The optical path of the light that is emitted from the projector 110 and passed through the first lens 120 and then incident on the scanning object 30 is reflected by the scanning object 50 and is reflected by the image sensor 140 The projector 110, the first lens 120, the second lens 130, and the image sensor 140 are disposed so that the optical path of the reflected light proceeding to the first lens 120 is approximately 70 degrees to 110 degrees. In a particularly preferred embodiment, the angle formed by the incident light path and the reflected light path is approximately 90 degrees.

The scanner device 100 operates as follows. The user connects the projector 110 and the image sensor 140 by connecting the projector 110 and the image sensor 140 of the scanner device 100 to the USB port of the PC 10 and activating the program, ) Maintains an optimal relative positional relationship. The calibration operation is performed without distorting the image displayed on the monitor 12 of the PC 10 in a state in which, for example, a roof grid pattern image in which a plurality of circles or other graphics are regularly arranged is placed on the shelf 168 So that focus formation is performed.

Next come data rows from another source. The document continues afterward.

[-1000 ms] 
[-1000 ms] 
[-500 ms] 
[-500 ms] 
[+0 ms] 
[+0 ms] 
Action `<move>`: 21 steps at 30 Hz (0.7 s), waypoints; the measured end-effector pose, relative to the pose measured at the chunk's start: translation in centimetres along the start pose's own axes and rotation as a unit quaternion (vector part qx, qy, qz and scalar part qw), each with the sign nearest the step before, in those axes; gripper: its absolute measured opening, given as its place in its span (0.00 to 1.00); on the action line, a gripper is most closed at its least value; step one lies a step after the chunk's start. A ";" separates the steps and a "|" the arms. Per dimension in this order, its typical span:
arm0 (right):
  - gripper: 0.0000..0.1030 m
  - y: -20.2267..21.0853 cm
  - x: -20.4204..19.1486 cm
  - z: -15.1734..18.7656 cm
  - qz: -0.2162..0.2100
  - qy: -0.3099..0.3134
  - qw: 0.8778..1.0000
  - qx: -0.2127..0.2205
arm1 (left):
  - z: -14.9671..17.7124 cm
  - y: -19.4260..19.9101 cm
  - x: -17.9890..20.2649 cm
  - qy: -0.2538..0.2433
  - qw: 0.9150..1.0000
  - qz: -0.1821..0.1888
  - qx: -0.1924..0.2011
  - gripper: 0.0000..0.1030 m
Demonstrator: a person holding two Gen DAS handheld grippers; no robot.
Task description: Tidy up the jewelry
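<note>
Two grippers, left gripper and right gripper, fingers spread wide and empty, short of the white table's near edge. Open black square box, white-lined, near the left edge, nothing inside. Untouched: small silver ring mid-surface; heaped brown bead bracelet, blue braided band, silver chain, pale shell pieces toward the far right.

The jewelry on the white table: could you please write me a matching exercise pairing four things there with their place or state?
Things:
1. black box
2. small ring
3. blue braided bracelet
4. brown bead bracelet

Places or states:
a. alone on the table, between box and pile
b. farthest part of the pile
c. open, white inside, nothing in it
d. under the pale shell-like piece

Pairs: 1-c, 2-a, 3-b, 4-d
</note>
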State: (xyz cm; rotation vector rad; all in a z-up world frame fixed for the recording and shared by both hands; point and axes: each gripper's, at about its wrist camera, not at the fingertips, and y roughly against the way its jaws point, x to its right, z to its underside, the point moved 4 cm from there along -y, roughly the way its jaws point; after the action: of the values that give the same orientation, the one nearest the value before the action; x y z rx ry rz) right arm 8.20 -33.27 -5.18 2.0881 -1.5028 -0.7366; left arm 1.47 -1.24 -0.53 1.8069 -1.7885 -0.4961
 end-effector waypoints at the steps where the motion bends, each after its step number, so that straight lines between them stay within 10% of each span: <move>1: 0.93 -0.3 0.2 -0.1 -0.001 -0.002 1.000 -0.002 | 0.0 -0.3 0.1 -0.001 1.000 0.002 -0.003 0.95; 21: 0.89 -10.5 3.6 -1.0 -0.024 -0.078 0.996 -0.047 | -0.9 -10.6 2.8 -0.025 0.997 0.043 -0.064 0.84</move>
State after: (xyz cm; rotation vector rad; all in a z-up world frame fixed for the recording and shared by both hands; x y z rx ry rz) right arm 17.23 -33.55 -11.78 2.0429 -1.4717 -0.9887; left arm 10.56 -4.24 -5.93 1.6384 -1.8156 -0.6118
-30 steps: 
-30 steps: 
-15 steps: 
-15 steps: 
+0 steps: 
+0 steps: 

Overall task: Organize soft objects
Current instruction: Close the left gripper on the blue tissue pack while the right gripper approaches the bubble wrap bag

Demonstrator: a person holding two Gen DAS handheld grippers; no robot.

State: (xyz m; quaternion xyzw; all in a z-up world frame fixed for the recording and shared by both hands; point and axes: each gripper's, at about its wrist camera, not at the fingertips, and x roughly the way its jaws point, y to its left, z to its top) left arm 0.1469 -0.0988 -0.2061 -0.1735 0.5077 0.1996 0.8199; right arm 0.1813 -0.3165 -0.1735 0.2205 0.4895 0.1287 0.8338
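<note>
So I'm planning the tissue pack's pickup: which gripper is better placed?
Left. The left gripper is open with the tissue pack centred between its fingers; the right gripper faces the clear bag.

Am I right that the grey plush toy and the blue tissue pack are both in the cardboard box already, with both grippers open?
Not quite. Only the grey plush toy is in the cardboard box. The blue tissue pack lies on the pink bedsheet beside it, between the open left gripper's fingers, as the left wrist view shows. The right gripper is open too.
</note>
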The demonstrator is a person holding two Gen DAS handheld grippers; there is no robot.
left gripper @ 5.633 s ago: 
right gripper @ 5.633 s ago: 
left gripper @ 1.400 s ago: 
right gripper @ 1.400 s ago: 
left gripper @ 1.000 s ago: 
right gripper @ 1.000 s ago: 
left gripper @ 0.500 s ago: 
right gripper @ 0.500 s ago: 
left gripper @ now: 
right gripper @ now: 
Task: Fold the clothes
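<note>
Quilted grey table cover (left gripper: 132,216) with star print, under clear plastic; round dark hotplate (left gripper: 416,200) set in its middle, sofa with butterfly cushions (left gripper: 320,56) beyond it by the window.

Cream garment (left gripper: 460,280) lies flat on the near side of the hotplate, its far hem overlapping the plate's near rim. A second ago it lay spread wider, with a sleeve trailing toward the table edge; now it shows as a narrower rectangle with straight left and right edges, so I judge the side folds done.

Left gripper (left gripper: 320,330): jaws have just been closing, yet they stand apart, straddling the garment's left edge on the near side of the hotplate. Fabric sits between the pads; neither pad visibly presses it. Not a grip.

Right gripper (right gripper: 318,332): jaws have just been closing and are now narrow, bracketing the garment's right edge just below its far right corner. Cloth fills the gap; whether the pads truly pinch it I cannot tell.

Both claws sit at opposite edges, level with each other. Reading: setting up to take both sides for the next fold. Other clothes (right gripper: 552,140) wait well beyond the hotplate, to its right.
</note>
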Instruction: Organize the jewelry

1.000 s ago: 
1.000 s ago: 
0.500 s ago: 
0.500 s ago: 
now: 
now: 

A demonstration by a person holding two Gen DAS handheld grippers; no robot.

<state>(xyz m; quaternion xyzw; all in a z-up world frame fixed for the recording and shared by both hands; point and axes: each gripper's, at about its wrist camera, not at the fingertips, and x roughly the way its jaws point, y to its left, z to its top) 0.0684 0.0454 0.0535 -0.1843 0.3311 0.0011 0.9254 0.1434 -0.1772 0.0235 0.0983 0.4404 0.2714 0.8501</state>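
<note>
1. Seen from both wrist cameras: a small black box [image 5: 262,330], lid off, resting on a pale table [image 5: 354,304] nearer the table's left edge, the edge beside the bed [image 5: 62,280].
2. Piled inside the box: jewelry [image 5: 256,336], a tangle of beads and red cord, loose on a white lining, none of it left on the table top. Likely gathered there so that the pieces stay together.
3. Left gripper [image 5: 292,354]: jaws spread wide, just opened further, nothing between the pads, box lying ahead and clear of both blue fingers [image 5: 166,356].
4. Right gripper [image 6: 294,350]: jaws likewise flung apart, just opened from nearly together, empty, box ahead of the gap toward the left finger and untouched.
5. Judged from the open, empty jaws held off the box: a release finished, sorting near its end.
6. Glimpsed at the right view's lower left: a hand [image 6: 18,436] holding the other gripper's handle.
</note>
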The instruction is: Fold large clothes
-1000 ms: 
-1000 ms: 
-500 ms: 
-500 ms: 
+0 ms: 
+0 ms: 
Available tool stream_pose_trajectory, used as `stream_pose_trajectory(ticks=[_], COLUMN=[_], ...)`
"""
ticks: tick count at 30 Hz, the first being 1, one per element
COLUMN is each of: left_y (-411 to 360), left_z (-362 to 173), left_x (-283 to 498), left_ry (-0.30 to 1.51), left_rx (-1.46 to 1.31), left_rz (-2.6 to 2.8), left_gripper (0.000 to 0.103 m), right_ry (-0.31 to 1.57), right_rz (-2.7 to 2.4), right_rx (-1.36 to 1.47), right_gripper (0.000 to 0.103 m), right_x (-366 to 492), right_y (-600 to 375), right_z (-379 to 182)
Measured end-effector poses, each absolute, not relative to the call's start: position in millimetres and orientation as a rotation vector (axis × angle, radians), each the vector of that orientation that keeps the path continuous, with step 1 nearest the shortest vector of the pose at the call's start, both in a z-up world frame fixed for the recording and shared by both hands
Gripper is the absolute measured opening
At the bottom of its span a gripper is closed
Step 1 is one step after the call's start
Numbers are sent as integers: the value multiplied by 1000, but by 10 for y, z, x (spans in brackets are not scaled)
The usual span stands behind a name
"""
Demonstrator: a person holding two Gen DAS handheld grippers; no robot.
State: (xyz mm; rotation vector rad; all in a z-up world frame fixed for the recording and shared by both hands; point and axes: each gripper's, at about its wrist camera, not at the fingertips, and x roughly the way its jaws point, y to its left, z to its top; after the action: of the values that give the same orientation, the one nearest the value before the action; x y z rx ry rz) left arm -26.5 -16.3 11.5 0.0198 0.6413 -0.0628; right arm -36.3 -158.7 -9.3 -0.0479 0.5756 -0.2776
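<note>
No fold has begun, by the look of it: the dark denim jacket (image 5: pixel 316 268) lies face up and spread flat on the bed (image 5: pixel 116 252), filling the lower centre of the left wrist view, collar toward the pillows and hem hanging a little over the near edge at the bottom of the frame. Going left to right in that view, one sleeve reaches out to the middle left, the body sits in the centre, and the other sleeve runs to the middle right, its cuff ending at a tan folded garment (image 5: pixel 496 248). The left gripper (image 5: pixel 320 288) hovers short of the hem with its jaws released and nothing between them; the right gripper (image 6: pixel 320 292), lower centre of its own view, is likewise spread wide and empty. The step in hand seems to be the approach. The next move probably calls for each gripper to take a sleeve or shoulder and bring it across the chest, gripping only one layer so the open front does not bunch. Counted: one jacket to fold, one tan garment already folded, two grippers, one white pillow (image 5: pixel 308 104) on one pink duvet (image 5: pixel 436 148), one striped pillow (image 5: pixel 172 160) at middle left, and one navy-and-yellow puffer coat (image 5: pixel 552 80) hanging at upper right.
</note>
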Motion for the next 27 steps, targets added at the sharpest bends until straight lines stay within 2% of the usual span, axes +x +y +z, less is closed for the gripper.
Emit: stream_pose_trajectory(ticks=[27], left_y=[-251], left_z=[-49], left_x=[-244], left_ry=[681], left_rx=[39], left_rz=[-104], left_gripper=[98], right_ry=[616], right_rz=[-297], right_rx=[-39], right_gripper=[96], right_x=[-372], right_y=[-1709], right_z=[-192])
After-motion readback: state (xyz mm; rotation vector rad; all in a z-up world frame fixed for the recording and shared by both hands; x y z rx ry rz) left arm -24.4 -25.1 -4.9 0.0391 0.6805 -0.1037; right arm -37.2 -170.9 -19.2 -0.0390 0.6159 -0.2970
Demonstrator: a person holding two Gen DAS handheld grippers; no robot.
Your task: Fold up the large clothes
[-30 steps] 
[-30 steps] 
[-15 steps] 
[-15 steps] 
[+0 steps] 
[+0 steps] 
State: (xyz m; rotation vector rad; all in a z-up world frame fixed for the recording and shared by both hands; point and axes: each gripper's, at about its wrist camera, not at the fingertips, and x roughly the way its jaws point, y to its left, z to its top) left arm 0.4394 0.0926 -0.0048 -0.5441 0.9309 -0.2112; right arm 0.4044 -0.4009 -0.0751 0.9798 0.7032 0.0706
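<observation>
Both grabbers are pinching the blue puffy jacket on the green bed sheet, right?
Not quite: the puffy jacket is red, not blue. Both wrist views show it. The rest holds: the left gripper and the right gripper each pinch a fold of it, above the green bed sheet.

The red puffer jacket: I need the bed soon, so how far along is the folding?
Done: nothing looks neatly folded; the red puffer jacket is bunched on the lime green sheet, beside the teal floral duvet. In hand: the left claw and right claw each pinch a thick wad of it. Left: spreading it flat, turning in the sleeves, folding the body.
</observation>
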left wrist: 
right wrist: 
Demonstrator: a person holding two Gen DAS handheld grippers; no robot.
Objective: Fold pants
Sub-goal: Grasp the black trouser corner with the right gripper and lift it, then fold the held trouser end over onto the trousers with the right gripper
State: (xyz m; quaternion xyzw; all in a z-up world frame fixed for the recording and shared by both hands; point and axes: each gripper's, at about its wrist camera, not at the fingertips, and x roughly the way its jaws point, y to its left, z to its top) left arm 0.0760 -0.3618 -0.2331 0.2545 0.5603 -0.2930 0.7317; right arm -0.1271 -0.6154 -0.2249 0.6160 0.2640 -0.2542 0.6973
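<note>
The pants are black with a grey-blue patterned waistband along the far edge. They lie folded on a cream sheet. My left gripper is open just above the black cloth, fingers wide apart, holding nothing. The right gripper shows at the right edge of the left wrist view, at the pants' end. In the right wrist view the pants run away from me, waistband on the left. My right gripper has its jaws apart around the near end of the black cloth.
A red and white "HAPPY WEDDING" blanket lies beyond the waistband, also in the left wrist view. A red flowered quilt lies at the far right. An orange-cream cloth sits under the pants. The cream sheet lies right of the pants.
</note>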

In a state in which the calibration is completed, the user places the scanning object 50 on the shelf 168 and operates the mouse or keyboard of the PC 10 to photograph and transmit the image signal. Then, the photographing and the video signal transmission are repeated while changing the direction.

The unit image acquiring unit 20 of the program executed in the PC 10 receives the image signal from the scanner device 100 and extracts depth information for each pixel in the image, Dimensional unit image. After the required number of unit images are secured, if the user applies a coupling command with a mouse or a keyboard, the unit image combining unit 22 of the program combines a plurality of three-dimensional unit images to generate a complete three-dimensional image.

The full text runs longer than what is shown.